■ Exercise prompt
Somewhere below is a line with "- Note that" and, later, a line with "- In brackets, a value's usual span"; repeat those two lines and all the lines between them, exactly as they are.

■ Records for the exercise
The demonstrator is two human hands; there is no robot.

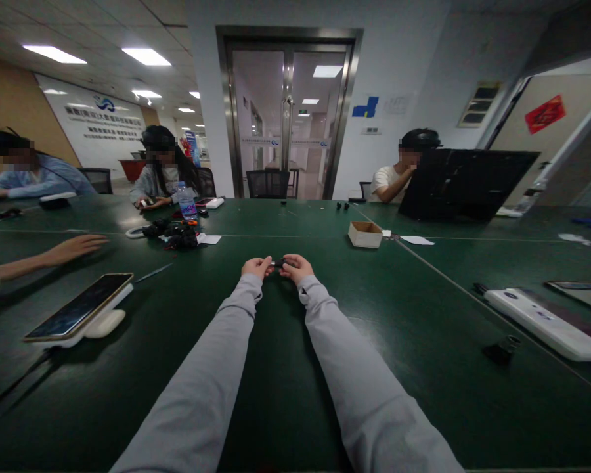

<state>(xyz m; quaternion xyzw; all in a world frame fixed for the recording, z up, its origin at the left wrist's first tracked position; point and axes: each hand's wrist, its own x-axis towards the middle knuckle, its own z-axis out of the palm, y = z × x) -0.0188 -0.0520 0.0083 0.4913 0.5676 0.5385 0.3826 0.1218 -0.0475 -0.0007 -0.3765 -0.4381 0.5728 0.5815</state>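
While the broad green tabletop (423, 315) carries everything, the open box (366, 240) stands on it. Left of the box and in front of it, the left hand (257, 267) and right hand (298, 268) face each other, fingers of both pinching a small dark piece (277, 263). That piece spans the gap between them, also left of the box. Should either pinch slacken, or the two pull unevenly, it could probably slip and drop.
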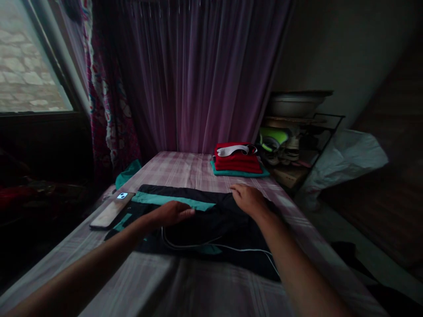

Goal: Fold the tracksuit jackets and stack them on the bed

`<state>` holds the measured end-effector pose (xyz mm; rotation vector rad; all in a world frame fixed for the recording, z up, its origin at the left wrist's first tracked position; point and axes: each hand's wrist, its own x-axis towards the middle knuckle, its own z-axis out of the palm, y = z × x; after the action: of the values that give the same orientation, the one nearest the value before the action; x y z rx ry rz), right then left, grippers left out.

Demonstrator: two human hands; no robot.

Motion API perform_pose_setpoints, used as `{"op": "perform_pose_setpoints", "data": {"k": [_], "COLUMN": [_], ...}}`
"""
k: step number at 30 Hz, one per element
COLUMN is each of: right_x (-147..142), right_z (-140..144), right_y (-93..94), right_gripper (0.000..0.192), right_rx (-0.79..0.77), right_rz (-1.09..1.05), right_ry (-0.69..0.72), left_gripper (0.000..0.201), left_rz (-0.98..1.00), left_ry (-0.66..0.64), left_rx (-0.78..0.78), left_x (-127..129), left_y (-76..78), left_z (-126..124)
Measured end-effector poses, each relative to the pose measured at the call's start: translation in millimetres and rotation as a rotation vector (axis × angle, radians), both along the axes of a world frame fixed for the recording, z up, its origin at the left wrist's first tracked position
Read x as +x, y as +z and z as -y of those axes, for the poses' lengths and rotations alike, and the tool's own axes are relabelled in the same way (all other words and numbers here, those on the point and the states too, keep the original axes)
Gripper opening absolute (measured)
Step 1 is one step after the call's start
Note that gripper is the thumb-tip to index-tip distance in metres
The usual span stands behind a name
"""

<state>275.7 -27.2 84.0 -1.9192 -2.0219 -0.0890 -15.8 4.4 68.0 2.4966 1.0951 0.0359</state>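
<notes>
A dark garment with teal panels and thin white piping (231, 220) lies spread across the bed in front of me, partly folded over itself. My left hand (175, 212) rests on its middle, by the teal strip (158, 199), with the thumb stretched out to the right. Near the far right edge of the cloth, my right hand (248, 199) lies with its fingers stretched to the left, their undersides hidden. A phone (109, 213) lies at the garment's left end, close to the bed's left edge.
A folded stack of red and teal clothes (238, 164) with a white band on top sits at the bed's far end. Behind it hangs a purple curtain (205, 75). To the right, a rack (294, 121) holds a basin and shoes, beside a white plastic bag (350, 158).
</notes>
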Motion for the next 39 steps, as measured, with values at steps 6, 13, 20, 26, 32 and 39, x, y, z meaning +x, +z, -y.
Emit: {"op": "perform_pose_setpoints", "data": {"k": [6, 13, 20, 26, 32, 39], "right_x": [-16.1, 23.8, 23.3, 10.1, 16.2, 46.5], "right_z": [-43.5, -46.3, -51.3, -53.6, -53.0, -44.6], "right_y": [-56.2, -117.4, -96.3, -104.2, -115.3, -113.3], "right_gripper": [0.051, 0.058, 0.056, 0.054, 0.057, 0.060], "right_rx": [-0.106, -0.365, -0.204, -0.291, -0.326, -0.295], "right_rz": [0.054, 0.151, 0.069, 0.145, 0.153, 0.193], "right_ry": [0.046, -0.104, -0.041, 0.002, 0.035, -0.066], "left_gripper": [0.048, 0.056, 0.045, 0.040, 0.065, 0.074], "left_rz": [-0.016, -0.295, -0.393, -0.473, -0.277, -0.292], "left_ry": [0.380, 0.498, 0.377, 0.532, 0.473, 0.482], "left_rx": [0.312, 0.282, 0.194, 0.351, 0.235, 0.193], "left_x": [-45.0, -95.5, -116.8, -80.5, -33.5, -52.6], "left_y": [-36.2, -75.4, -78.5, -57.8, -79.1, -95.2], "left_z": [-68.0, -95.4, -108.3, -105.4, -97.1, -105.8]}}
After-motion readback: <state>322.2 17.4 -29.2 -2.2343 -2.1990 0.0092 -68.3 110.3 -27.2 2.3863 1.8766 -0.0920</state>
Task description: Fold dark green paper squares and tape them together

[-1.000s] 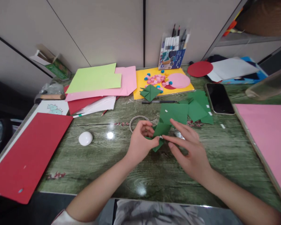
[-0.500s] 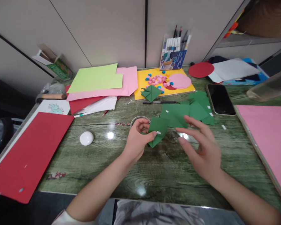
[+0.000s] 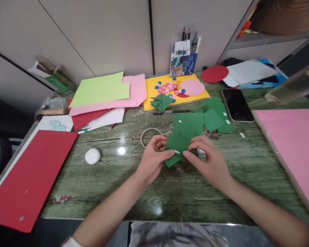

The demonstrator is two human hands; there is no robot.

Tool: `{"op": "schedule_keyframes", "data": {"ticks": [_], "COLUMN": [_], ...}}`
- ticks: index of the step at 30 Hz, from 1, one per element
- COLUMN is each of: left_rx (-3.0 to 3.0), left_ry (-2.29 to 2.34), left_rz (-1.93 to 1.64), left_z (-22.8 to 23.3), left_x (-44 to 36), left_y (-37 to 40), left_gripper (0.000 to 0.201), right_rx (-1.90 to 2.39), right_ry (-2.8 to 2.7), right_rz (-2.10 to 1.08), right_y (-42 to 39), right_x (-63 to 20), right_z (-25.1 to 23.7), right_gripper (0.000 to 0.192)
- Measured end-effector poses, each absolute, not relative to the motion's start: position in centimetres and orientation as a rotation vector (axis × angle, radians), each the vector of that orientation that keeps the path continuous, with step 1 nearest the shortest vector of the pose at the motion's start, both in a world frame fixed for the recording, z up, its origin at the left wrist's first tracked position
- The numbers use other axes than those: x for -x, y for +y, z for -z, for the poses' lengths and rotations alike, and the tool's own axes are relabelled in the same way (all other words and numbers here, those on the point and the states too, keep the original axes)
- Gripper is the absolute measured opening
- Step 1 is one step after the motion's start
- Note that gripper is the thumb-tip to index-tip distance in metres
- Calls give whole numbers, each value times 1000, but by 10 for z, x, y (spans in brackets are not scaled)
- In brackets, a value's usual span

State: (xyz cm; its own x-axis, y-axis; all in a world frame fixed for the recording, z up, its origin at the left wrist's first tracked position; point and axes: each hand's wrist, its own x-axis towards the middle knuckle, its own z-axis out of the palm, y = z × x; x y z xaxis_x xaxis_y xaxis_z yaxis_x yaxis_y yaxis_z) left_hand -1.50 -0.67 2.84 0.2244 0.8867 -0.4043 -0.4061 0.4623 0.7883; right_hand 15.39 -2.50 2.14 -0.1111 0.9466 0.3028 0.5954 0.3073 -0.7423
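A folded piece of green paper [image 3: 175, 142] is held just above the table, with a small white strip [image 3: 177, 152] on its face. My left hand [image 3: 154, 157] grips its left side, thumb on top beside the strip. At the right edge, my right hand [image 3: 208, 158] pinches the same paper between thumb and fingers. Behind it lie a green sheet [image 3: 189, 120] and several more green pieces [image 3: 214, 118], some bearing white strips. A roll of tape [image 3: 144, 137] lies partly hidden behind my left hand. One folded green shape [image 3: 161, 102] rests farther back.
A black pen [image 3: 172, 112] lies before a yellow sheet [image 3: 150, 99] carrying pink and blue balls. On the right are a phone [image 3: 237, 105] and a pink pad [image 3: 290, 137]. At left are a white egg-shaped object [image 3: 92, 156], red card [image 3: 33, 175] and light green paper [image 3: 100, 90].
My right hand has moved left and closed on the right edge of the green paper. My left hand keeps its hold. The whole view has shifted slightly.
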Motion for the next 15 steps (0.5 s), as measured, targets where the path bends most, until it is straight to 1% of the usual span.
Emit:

■ Written response
- Note that gripper is the thumb-tip to index-tip distance in metres
- Calls give whole numbers, each value times 1000, but by 10 for z, x, y (spans in brackets are not scaled)
- In brackets, a value's usual span

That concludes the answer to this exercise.